* _Task statement_
Repeat back the listing below, word for word and in full.
=-=-=-=-=
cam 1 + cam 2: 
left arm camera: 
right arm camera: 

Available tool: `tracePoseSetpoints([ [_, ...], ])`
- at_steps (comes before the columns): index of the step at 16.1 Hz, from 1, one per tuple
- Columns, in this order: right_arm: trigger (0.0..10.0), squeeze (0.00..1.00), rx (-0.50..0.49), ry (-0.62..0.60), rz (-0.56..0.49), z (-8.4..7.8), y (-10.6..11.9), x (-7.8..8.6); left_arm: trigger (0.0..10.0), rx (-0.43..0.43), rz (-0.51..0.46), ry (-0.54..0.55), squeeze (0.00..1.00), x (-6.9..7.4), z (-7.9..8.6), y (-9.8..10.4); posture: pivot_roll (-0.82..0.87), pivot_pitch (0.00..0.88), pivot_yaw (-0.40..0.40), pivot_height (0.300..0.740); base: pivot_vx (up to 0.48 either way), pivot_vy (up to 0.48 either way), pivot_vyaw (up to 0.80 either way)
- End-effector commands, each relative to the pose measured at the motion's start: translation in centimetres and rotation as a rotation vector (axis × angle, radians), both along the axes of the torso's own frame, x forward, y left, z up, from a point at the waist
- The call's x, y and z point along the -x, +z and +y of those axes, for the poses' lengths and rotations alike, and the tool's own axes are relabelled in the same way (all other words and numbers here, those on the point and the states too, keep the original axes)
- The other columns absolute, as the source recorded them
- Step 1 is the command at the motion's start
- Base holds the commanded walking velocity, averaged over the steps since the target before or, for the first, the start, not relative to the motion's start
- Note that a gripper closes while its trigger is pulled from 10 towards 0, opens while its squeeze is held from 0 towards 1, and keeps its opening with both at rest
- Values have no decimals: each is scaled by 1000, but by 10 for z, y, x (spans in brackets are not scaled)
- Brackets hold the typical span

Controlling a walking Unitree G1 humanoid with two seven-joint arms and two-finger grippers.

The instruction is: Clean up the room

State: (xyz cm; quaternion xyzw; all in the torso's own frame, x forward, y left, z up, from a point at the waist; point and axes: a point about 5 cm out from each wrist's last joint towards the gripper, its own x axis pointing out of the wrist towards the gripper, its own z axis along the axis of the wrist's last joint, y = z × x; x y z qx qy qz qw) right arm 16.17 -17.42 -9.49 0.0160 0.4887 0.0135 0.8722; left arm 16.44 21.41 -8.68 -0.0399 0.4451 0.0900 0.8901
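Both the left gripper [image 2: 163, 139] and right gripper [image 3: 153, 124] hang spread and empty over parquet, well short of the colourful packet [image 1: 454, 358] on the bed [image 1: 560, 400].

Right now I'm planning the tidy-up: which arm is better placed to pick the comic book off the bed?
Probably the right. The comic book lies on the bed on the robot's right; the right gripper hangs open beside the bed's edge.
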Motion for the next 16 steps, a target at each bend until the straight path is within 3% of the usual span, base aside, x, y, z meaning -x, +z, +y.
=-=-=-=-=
* _Task solution_
cam 1 + cam 2: 
left arm camera: 
right arm camera: 

Available tool: `tracePoseSetpoints([ [_, ...], ])`
- at_steps (comes before the columns): index of the step at 16.1 Hz, from 1, one per tuple
- Columns, in this order: right_arm: trigger (0.0..10.0), squeeze (0.00..1.00), rx (-0.50..0.49), ry (-0.62..0.60), rz (-0.56..0.49), z (-8.4..7.8), y (-10.6..11.9), x (-7.8..8.6); left_arm: trigger (0.0..10.0), rx (-0.43..0.43), rz (-0.51..0.46), ry (-0.54..0.55), squeeze (0.00..1.00), x (-6.9..7.4), z (-7.9..8.6), y (-9.8..10.4); posture: pivot_roll (-0.82..0.87), pivot_pitch (0.00..0.88), pivot_yaw (-0.40..0.40), pivot_height (0.300..0.740); base: pivot_vx (up to 0.48 either way), pivot_vy (up to 0.48 either way), pivot_vyaw (up to 0.80 either way)
- End-effector commands, each relative to the pose measured at the motion's start: translation in centimetres and rotation as a rotation vector (axis × angle, radians), both along the axes of the torso's own frame, x forward, y left, z up, from a point at the waist
- The call's x, y and z point along the -x, +z and +y of those axes, for the poses' lengths and rotations alike, and the tool's own axes are relabelled in the same way (all other words and numbers here, those on the point and the states too, keep the original axes)
- The other columns absolute, as the source recorded them
- Step 1 is the command at the motion's start
- Base holds the commanded walking velocity, averaged over the steps since the target before or, for the first, the start, not relative to the motion's start
- Note that a gripper closes while its trigger is pulled from 10 towards 0, opens while its squeeze is held from 0 towards 1, and keeps its opening with both at rest
- Values have no decimals: each is scaled by 1000, but by 10 for z, y, x (spans in brackets are not scaled)
- Brackets hold the typical span

Controlling a walking Unitree G1 humanoid with two seven-joint arms and two-finger grippers.

The instruction is: Clean up the room

State: (xyz cm; quaternion xyzw; all in the torso's own frame, x forward, y left, z up, from a point at the waist; point and axes: a point about 5 cm out from each wrist's last joint towards the gripper, its own x axis pointing out of the wrist towards the gripper, its own z axis along the axis of the wrist's last joint, y = z × x; x y z qx qy qz qw) right arm 16.17 -17.42 -9.49 0.0160 0.4887 0.0135 0.8722; left arm 16.44 21.41 -8.68 -0.0399 0.4451 0.0900 0.8901
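Both the left gripper [image 2: 163, 139] and right gripper [image 3: 153, 124] hang spread and empty over parquet, well short of the colourful packet [image 1: 454, 358] on the bed [image 1: 560, 400].

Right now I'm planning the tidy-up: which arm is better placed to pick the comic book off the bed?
Probably the right. The comic book lies on the bed on the robot's right; the right gripper hangs open beside the bed's edge.
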Motion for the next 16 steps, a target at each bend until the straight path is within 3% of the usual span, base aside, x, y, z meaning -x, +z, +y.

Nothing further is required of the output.